Жить бы так, чтоб по утрам не подниматься до десяти! - думал он.
- Что это была бы за жизнь! Какая роскошь! Вот что делает человека человеком, - рассуждал он, лежа в постели, помешивая чай. - Человеком становишься только тогда, когда можешь плюнуть на все и никуда не ходить, лежать и пить чай, не думая, что с того выйдет. Человек только тогда человек, когда сам себе хозяин и ни на минуту не задумывается, а что на это скажут или каким боком это выйдет, если я напишу так, а не этак. Только тогда может выказать себя гений, когда ни на кого не оглядывается, на всех плевал… Но мне б и просто поваляться в постели, как Обломову, мне б и этого валяния хватило! С удовольствием лежал бы до полудня, а потом… Потом я бы шел посидеть на террасе, чай пить, а там по террасе, через сады, на променад… и Средиземное море мне улыбается…
Он закрывал глаза: в роскошных шляпах появлялись дамы… их зонтики вращались… томный прибой платья, веер, взгляд из-за веера… пальмы покачивали листьями, поскрипывал какой-нибудь баркас на причале… на волнорез пыталась влезть волна и, выплюнув пьяного купальщика, закатывалась в обморок обратно… скуля рессорой, проезжал хрусткий экипаж; перелетали с крыши на крышу попугаи… журчал фонтан, и встречные снимали шляпы перед знаменитым писателем… а он, ко всему - славе, известности, тяжелому кресту своего гения - привычный, шел по променаду, в задумчивости… да, в задумчивости… вот как Волошин, думал Стропилин, вот как Волошин… и представлял, как тот прогуливается у моря, смотрит на айвазовские валы с террасы, Стропилин представлял горы, сады… он воображал, что посещает великого поэта, ему непременно надо его посетить… и он даже слышал, как тот, сидя в плетеном кресле, покачивая знаменитой гривой, говорит: "И как это вам такое удалось сотворить там, в вашей промозглой Курляндии?!" Стропилин сидел перед поэтом и мудро что-нибудь отвечал, каждый раз придумывал что-нибудь новое… а потом были другие: Горький, Алексей Толстой, Рерих… большие имена, большие имена… все озадачены… поражены… задеты за живое… Стропилин с каждым переговорил вот так, запросто, каждому сказал, что должен был сказать, упрекнул, высказал свои pro et contra; лежа в постели, потягивая третий стакан чая, он представлял, как произносит торжественные речи, как приезжает в Париж, встречается с Буниным, Алдановым, Ходасевичем et cetera, et cetera. Лица выплывали; каждому он что-нибудь сказал. С тумбочки брал портрет Блока и думал: эх, жаль-то как - не дожил!
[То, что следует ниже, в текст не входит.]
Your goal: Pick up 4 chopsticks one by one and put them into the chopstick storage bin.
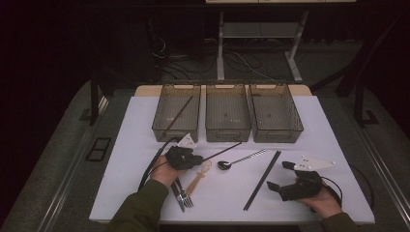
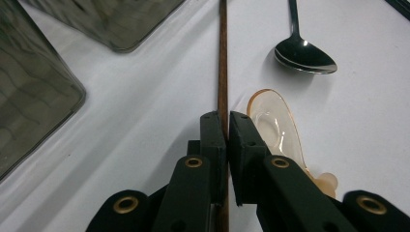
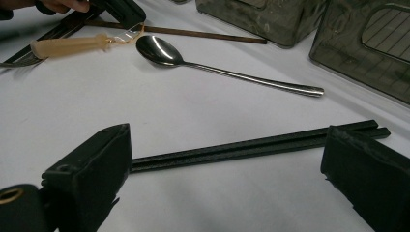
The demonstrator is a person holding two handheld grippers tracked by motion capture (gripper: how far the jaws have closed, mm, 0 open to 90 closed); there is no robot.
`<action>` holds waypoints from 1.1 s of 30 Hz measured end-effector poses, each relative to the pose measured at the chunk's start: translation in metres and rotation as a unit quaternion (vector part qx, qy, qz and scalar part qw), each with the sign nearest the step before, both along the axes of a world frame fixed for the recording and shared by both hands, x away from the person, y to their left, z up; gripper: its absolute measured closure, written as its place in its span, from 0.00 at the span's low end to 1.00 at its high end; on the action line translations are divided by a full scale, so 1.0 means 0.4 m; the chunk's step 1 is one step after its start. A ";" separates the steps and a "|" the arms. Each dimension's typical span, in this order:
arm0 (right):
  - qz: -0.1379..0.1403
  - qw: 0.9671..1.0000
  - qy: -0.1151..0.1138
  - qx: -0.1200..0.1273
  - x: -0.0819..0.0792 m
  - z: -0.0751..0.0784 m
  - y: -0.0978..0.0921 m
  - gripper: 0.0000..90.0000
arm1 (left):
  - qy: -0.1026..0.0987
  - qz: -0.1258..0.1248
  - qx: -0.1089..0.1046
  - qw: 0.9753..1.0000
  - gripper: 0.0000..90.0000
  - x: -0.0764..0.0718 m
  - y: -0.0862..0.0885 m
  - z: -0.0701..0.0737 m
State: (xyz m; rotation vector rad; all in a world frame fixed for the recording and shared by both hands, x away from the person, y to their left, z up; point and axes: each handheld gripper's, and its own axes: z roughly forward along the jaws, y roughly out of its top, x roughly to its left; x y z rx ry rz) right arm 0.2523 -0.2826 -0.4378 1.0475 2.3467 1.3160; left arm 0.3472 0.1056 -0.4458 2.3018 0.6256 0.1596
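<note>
- White table top [image 1: 145,121] sits in a dark room, with cables on the floor behind it.
- Three smoky clear bins [image 1: 227,113] stand side by side along the far edge; the left bin [image 1: 177,112] holds one dark stick lying slantwise.
- Left gripper [image 1: 196,159], held in the person's left hand, has its jaws pressed onto a brown chopstick [image 2: 223,58]. In the left gripper view the stick runs straight out between the two black jaws.
- The brown chopstick lies low over the table, its far end just in front of the middle bin.
- A clear plastic spoon [image 2: 278,125] with a tan handle lies just beside the left gripper; a metal spoon [image 1: 239,160] lies near it.
- A fork [image 1: 185,197] and other dark cutlery lie by the left wrist.
- Right gripper [image 1: 281,176] rests at the right, jaws spread wide, holding nothing.
- A pair of black chopsticks [image 3: 251,145] lies on the table just beyond those open jaws.
</note>
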 end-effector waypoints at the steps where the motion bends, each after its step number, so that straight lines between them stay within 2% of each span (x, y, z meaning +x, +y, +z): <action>1: 0.000 1.000 0.000 0.000 0.000 0.000 0.000 0.05 | 0.001 0.001 -0.002 1.000 0.94 -0.001 -0.001 0.001; 3: 0.000 1.000 0.000 0.000 0.000 0.000 0.000 0.05 | -0.004 -0.006 -0.003 1.000 0.94 0.000 0.000 0.005; 4: 0.000 1.000 0.000 0.000 0.000 0.000 0.000 0.05 | 0.000 0.000 -0.011 1.000 0.94 -0.003 -0.001 0.007; 6: 0.000 1.000 0.000 0.000 0.000 0.000 0.000 0.05 | -0.005 -0.006 -0.009 1.000 0.94 -0.002 0.002 0.013; 18: 0.000 1.000 0.000 -0.001 -0.001 0.001 0.000 0.05 | -0.002 -0.005 -0.031 0.999 0.94 -0.011 0.024 0.039; 26: 0.001 1.000 0.001 -0.001 -0.001 0.001 0.000 0.05 | 0.000 -0.020 -0.037 0.999 0.94 -0.024 0.032 0.054; 33: 0.001 1.000 0.000 -0.001 -0.001 0.001 0.000 0.05 | -0.005 -0.023 -0.054 0.998 0.94 -0.034 0.042 0.075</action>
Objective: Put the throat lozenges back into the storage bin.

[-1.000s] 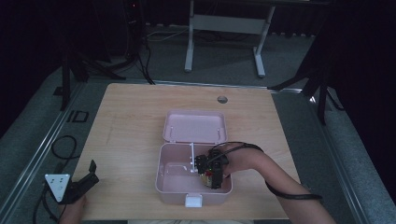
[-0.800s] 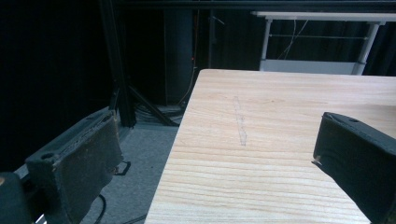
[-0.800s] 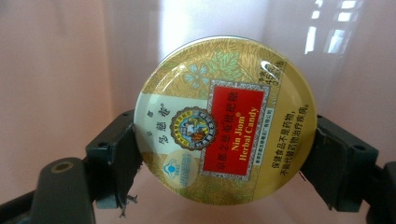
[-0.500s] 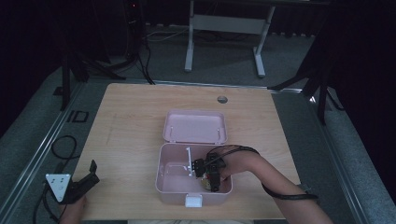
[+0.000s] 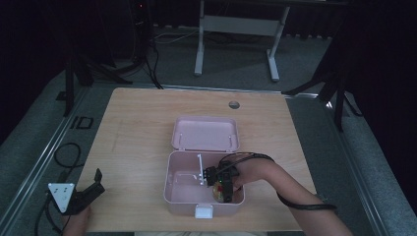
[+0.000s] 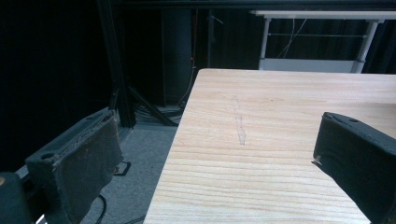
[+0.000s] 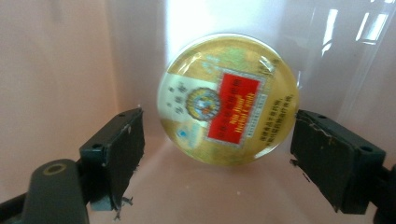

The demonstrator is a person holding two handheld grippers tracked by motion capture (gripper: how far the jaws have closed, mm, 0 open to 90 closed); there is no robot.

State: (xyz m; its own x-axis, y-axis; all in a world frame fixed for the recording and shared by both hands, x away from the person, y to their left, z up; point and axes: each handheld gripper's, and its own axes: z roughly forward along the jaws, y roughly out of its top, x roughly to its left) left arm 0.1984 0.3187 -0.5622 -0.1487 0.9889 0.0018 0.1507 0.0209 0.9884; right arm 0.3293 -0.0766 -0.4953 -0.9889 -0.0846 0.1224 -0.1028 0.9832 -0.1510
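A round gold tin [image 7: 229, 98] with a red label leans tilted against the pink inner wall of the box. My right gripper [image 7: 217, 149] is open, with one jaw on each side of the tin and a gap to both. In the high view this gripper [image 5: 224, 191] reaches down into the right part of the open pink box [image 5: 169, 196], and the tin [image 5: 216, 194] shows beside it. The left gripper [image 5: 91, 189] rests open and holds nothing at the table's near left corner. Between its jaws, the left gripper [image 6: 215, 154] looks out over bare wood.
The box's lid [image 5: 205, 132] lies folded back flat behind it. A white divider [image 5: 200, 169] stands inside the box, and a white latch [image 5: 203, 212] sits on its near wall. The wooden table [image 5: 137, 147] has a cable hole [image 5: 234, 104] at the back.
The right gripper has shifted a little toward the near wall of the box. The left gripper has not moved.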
С такими мечтами он просыпался, шел в гимназию, возвращался, и те же мечты нападали на Стропилина перед сном; он долго лежал с закрытыми глазами, напряженный, не замечая, что жена прислушивается к его дыханию, понимает, что не спит, и мучается.
Эти мечтания перебивали разные беспокойства. Одно засело настолько прочно, что Евгений Петрович устроил переполох с беготней по докторам, перепугав всех.